Lamentations germaniques
 

Dans la musique, et dans l’art en général, il y a les originaux et les suiveurs. L’artiste dont nous allons vous parler est à classer dans la première catégorie. Vous n’avez probablement jamais entendu parler de Einstürzende Neubauten (à vos souhaits), et pourtant, nous parlons ici de véritables pionniers, à mi-chemin entre new wave et indus, avec aussi une bonne grosse touche d’avant-gardisme. Du haut de leur carrière commencée il y a 34 ans, ces Allemands sont allés dans toutes les directions possibles et imaginables dans l’expérimentation, et leur dernier projet, Lament, ne va pas nous contredire.

 

Einstürzende Neubauten, 2014, Paris, Trianon, Live report,


Lament n’est pas à considérer comme un nouvel album studio du groupe, mais comme un projet destiné à être joué en concert. L’œuvre a d’ailleurs été commandée dans le cadre du projet « La Chute de Dixmude 1914-2014 » mis en place par la Belgique pour commémorer les cent ans de la Première Guerre Mondiale. Cette œuvre n’est autre qu’une narration musicale de la guerre par Neubauten. Autant dire qu’on pouvait s’attendre à quelque chose d’unique et bizarre, et c’est exactement ce qui s’est passé, peut être encore plus qu’on pouvait l’imaginer !

Einstürzende Neubauten, 2014, Paris, live report, Trianon,

En arrivant dans la belle salle du Trianon, on constate que des morceaux de tôle en métal sont disposés un peu partout sur la scène. Sont-ce des décors ou… Des instruments ?? Einstürzende Neubauten nous donne la réponse dès leur arrivée, ce sont bien des instruments, qu’ils utilisent pour générer un bruit à la limite du supportable, sans doute pour donner une manifestation musicale de la guerre. Eh oui, le morceau « Kriegsmaschinerie » porte bien son nom. Pendant que les instrumentistes font hurler le métal, le chanteur Blixa Bargeld soulève des plaquettes en carton qui déroulent l’histoire du début de la première guerre mondiale.

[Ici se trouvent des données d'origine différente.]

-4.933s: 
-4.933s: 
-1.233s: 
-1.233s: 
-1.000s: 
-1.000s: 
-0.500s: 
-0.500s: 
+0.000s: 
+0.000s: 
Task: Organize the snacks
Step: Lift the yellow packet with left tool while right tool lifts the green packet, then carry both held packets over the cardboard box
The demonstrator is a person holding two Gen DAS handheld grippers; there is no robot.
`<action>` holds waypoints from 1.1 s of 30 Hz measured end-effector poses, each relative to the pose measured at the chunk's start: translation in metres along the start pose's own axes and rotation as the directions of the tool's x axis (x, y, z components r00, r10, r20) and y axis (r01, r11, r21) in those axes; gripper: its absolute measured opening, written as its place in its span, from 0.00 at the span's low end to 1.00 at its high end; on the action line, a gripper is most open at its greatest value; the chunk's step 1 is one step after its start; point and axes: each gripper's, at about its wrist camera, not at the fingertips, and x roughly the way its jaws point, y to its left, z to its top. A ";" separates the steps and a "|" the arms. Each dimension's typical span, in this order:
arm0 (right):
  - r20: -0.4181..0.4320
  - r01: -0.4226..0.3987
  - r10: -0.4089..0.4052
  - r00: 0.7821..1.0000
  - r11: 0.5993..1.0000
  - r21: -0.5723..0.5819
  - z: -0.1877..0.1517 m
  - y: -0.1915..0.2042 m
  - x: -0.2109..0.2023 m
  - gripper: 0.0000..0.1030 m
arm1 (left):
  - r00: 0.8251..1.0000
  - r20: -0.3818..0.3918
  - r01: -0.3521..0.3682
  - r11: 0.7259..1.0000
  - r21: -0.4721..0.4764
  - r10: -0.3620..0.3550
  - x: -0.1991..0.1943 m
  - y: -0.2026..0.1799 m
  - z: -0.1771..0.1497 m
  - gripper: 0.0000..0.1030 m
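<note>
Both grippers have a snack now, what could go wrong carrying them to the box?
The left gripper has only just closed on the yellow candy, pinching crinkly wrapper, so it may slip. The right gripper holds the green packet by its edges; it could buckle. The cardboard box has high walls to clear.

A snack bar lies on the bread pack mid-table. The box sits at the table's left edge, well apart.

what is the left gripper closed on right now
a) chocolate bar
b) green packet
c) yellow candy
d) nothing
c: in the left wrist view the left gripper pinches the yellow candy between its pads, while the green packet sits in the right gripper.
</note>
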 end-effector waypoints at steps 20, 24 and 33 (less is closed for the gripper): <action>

Ce petit détail très DIY est sans aucun doute une mise en abyme volontaire du groupe par rapport aux moyens très importants mis en œuvre pour ce concert, d’autant plus qu’en plissant les yeux, on voit que la version allemande des sous-titres est présente derrière chaque planche de carton.
 

Einstürzende Neubauten, 2014, Paris, Trianon,


S’ensuit un ensemble de chansons assez hétéroclite, allant du spoken-word sur « The Willy - Nicky Telegrams » au drone expérimental sur « Der 1. Weltkrieg ». Le groupe est accompagné d’une section d’instruments à cordes, qui sera inactive pendant la majeure partie du concert, mais se révèlera importante pour tisser une ambiance malsaine ou mélancolique dans ses rares interventions.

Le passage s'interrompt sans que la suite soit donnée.